Нестеров невесело улыбается и произносит еле-слышно:

— Выпустил. Теперь ты вольна лететь на все четыре стороны. Исполнить свои мечты, найти себя, стать счастливой, и сделать всё чего ты ещё хотела.

Слова звучат правильно и благородно, но каждое из них режет душу осколками битого стекла. Это разбилась моя надежда на то, что Марк остановит, переубедит, попросит остаться или предложит поехать со мной. Существует ведь так много вариантов. Но Нестеров предлагает самый худший.

Он всё-таки выбрал за меня, хоть и говорил, что я должна сделать этот выбор сама.

Дождь усиливается, и я не знаю, слезы текут по моему лицу или дождевые капли. Или и то и другое.

— Поцелуй меня, — тихо прошу, не отрывая взгляда от лица Марка, такого же мокрого, как и моё.

— Нет уж, — он вдруг усмехается, так обезоруживающе и опьяняюще, что я задерживаю дыхание. — Ты ведь улетаешь. Значит тебе и целовать меня на прощание.

А разве есть разница? Кладу руки на широкую грудь, обтянутую мокрой рубашкой. Встаю на носочки, чтобы дотянуться до его губ. Марк наклоняет голову ко мне, и я не могу понять, кто из нас кого целует.

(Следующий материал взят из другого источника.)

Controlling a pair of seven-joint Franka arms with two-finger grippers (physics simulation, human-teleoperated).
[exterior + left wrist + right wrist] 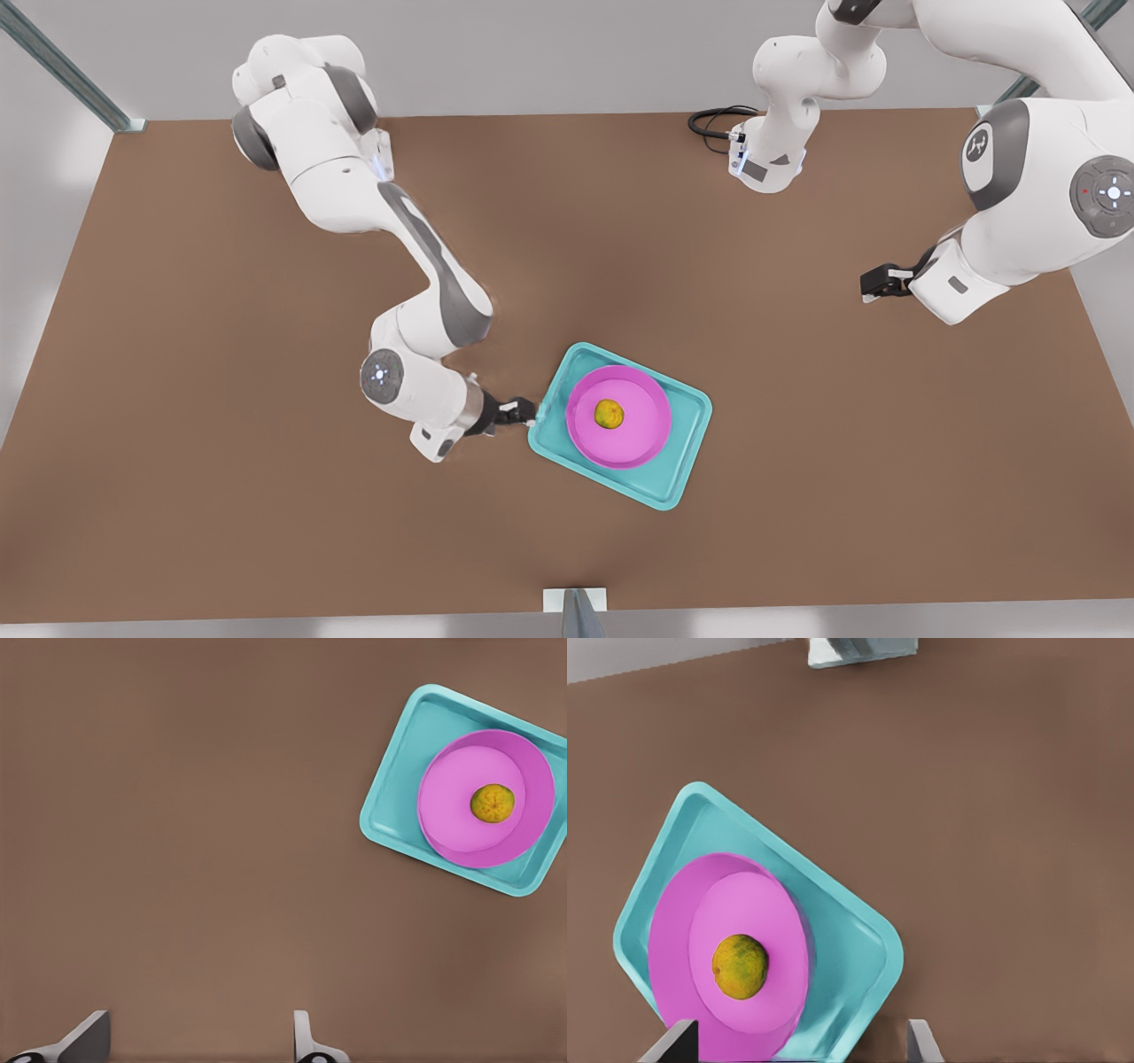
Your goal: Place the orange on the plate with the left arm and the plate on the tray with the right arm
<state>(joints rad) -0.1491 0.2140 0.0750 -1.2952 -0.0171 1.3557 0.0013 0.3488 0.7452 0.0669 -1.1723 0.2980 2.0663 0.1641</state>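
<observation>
The orange [609,413] rests in the middle of the pink plate [631,446], and the plate sits inside the teal tray [684,474] on the brown table. My right gripper [523,412] is open at the tray's rim on the front view's left; its wrist view looks closely at the orange [740,966], plate [678,935] and tray [855,935] beyond the open right gripper [799,1043]. My left gripper [870,283] waits open far off at the front view's right, holding nothing. Its wrist view shows the left gripper [197,1041], with the orange [493,804], plate [456,819] and tray [397,793] at a distance.
A black cable [716,120] loops at the table's far edge near an arm's base. A grey metal bracket [576,604] stands at the table's near edge, also the bracket [864,649] in the right wrist view. Bare brown table surrounds the tray.
</observation>
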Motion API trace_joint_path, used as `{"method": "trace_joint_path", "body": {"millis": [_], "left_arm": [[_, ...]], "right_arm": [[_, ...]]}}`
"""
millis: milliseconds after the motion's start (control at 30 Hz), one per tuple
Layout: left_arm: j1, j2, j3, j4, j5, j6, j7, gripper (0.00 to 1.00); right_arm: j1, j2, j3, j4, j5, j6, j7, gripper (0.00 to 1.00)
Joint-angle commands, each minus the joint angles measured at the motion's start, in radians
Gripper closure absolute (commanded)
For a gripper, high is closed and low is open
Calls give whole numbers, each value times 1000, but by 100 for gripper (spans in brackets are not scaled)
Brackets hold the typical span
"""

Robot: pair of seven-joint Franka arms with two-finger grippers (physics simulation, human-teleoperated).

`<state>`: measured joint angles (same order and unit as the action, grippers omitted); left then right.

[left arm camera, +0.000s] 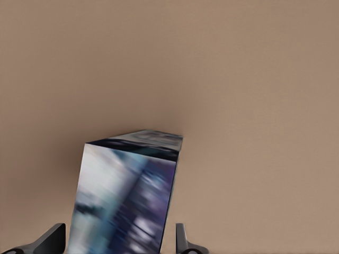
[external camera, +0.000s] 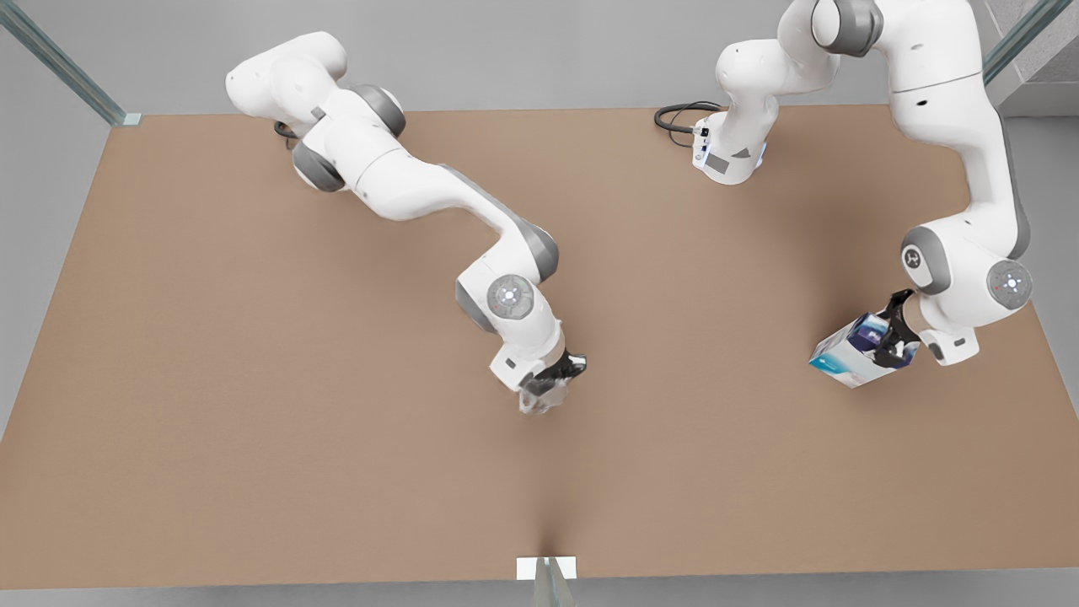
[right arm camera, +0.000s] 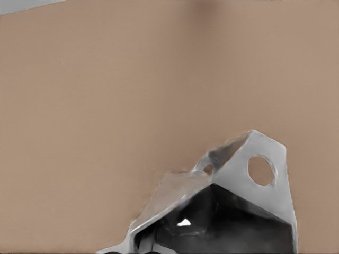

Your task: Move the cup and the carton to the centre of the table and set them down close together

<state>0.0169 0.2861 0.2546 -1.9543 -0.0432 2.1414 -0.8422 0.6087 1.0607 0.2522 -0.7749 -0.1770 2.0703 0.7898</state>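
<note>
The carton [external camera: 845,355], white and navy with a teal end, hangs tilted at the front view's right, with my left gripper [external camera: 892,341] shut on it. In the left wrist view the carton [left arm camera: 127,196] sits between two dark fingers [left arm camera: 50,241]. The silvery faceted cup [external camera: 537,396] is near the middle of the table [external camera: 253,379], held in my shut right gripper [external camera: 558,377]. The cup [right arm camera: 238,196] fills the lower part of the right wrist view, and the fingers are hidden there. I cannot tell whether either object touches the tabletop.
A black cable [external camera: 679,118] loops beside the arm base at the table's far edge. A small white bracket [external camera: 546,568] sits at the near edge, in the middle. Glass rails [external camera: 59,59] stand at the far corners.
</note>
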Motion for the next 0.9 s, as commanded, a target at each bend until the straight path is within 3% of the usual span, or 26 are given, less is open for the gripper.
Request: {"method": "trace_joint_path", "body": {"millis": [0, 167, 200, 233, 467, 533, 867], "left_arm": [[0, 2, 0, 0, -1, 11, 0, 0], [2, 21, 0, 0, -1, 37, 0, 0], [2, 21, 0, 0, -1, 35, 0, 25], [2, 19, 0, 0, 0, 35, 0, 43], [2, -22, 0, 20, 6, -6, 6, 37], [-11, -38, -12, 74, 8, -138, 6, 37], [-219, -61, -28, 137, -69, -250, 6, 37]], "right_arm": [[6, 10, 1, 2, -24, 7, 12, 79], [22, 31, 41, -15, -98, 56, -3, 79], [22, 33, 45, -23, -111, 56, -35, 79], [22, 41, 58, -23, -111, 67, -41, 79], [22, 53, 102, -92, -174, 77, -69, 79], [22, 53, 102, -93, -191, 87, -72, 0], [6, 44, 114, -69, -176, 99, -54, 0]]}}
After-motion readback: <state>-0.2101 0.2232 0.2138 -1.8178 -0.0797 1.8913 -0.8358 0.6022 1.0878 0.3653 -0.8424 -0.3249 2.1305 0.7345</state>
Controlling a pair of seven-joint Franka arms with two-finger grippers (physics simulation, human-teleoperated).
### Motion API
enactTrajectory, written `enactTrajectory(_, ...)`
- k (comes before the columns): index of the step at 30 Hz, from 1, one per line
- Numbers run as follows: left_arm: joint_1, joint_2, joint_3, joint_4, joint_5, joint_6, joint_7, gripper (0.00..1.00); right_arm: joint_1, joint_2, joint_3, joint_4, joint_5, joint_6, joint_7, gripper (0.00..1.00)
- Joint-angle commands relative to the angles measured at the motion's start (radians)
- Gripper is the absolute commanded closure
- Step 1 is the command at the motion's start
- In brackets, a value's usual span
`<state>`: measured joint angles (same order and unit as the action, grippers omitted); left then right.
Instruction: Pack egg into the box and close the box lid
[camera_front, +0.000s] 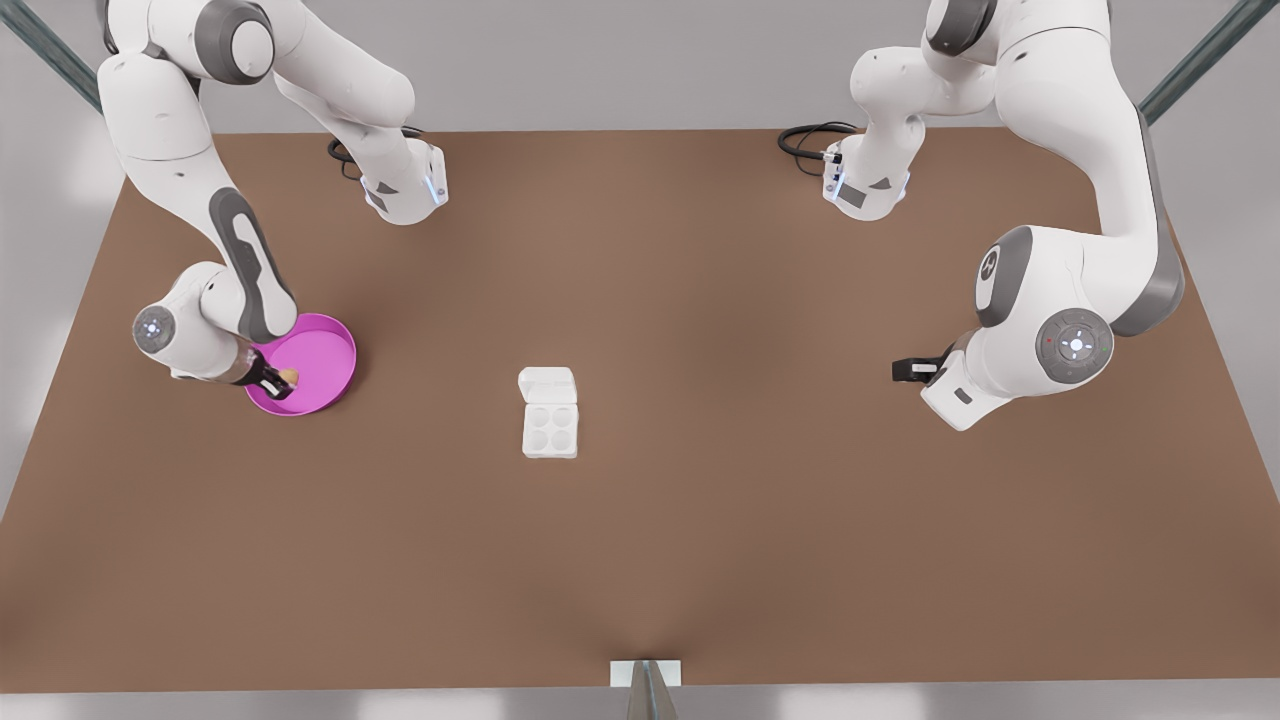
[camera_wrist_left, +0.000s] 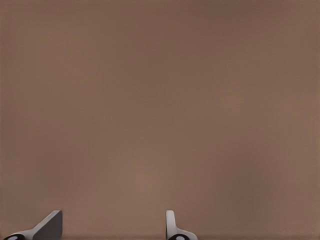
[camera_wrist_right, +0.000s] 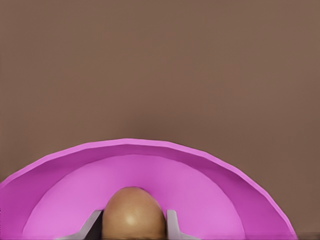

Свободной ладонью Нестеров крепко прижимает меня к себе за поясницу. Весь мир в этот момент замирает и всё вокруг становится незначительным. Кроме нас двоих.

Дождь уже льет, как из ведра и Марк все же раскрывает над нами зонт. Капли барабанят по натянутому куполу из нейлона, пока мы оба, прикрыв веки, растворяемся в этом поцелуе. Таком пылающе-нежном, пьянящем и горько-сладком, как трюфели с алкогольной начинкой.

Моя грудь плотно соприкасается с грудью Марка, и я, кажется, чувствую, как его сердце бьется внутри грудной клетки. Дышу тяжело и часто, сминая пальцами влажную ткань белой рубашки и зарываясь в густые темные волосы. Не хочу отпускать. Не хочу улетать. Но разве у меня есть выбор? Особенно, когда Нестеров сам сказал мне улетать?

И, словно этого было мало, он первым открывает глаза и отстраняется.

— Лети, — повторяет Марк глухо и хрипло. — Водитель сейчас отвезет тебя домой, а завтра приедет с утра, чтобы доставить в аэропорт.

Киваю, не в силах произнести больше ни слова, пока он под зонтом провожает меня к Лэнду.

Но прежде, чем открыть для меня заднюю пассажирскую дверцу, Марк снова прижимает меня к себе на прощание, и я прикрываю веки от удовольствия, чтобы запечатлеть в памяти это ощущение, потому что даже сейчас понимаю, как сильно мне будет его не хватать.

Его горячие пальцы скользят по моей спине, обводят через ткань всё-еще выпуклый контур татуировки. Рисунок Марка останется со мной навечно, в отличие от него самого.

Ветер перенесет семена шиповника в новое место, где ему будет лучше. А маяк останется здесь. Оплетенный сухими побегами с острыми шипами. Он сам так решил. Так тому и быть.